What you are asked to do –
All lines of the material that contain "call" must be copied out.

Collected material –
Content starts

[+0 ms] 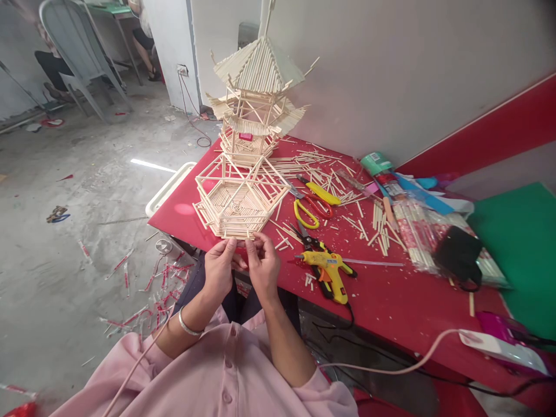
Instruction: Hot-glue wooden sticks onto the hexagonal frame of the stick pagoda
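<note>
At the table's front edge, my left hand (220, 267) and my right hand (263, 265) are close together, each closed in a pinch. Between their fingertips is a thin, pale wooden stick (241, 241), partly hidden by the fingers. Just beyond my fingertips stands a hexagonal frame (241, 204) built from wooden sticks, with a concentric stick floor and open sides. A taller pagoda model (263, 87) of the same sticks, with tiered roofs, rises behind it. To the right of my hands lies a yellow glue gun (329, 267) over black-and-yellow cutters (309, 238).
Red-and-yellow scissors (309, 208), a yellow-handled tool (324, 193) and scattered sticks (313, 163) cover the red table (382, 307). At right are bagged sticks (417, 237), a black cloth item (459, 255) and a power strip (501, 349). A grey chair (73, 43) and seated people are behind.
</note>
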A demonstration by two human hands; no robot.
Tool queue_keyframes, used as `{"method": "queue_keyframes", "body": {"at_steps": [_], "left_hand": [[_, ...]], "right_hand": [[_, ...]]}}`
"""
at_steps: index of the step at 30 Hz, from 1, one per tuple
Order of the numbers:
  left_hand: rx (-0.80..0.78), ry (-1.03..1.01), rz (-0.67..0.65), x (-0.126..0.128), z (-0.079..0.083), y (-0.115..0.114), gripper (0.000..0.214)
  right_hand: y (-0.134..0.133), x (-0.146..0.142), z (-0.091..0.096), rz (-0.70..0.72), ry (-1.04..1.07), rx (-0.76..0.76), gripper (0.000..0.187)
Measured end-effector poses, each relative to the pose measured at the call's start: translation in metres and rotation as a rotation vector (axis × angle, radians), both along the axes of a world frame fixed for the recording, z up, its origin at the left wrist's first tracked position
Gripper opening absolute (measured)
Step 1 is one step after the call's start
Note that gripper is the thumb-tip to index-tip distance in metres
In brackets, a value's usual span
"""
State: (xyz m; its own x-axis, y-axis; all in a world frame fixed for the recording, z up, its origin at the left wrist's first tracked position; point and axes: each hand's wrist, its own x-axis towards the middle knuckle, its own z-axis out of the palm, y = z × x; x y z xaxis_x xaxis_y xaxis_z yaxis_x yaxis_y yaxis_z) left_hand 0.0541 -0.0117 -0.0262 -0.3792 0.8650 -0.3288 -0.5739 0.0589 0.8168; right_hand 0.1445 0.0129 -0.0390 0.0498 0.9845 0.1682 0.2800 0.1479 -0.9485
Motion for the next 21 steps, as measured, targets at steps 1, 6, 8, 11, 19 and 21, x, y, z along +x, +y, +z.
{"method": "queue_keyframes", "body": {"at_steps": [1, 6, 8, 11, 19, 21], "left_hand": [[-0.001, 0.001, 0.0, -0.0001, -0.0004, -0.0001, 0.046], [0.003, 0.01, -0.003, -0.0007, -0.0008, -0.0003, 0.046], [-0.002, 0.012, -0.002, -0.0008, -0.0006, -0.0003, 0.046], [-0.006, 0.008, -0.001, -0.0008, 0.0, -0.0002, 0.046], [0.001, -0.005, -0.002, -0.0008, 0.0021, -0.0001, 0.046], [0.003, -0.008, -0.002, -0.0007, 0.0023, 0.0, 0.045]], "right_hand": [[0.0, -0.0001, 0.0002, -0.001, 0.002, 0.002, 0.038], [0.0001, -0.0004, 0.0021, 0.0, -0.004, -0.001, 0.038], [0.0001, -0.0004, 0.0025, 0.003, -0.002, -0.002, 0.037], [-0.0002, -0.0003, 0.0023, 0.003, 0.007, 0.0, 0.036], [0.0001, -0.0004, 0.003, 0.004, -0.001, 0.001, 0.038], [0.0002, -0.0004, 0.0029, 0.002, -0.003, 0.001, 0.038]]}}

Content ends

Task solution –
Measured end-effector poses, each relative to the pose measured at the call's start: translation in metres and rotation as a rotation vector (axis × angle, radians), both along the axes of a world frame fixed for the recording, z up, its origin at the left wrist's first tracked position
Step 1 is one step after the call's start

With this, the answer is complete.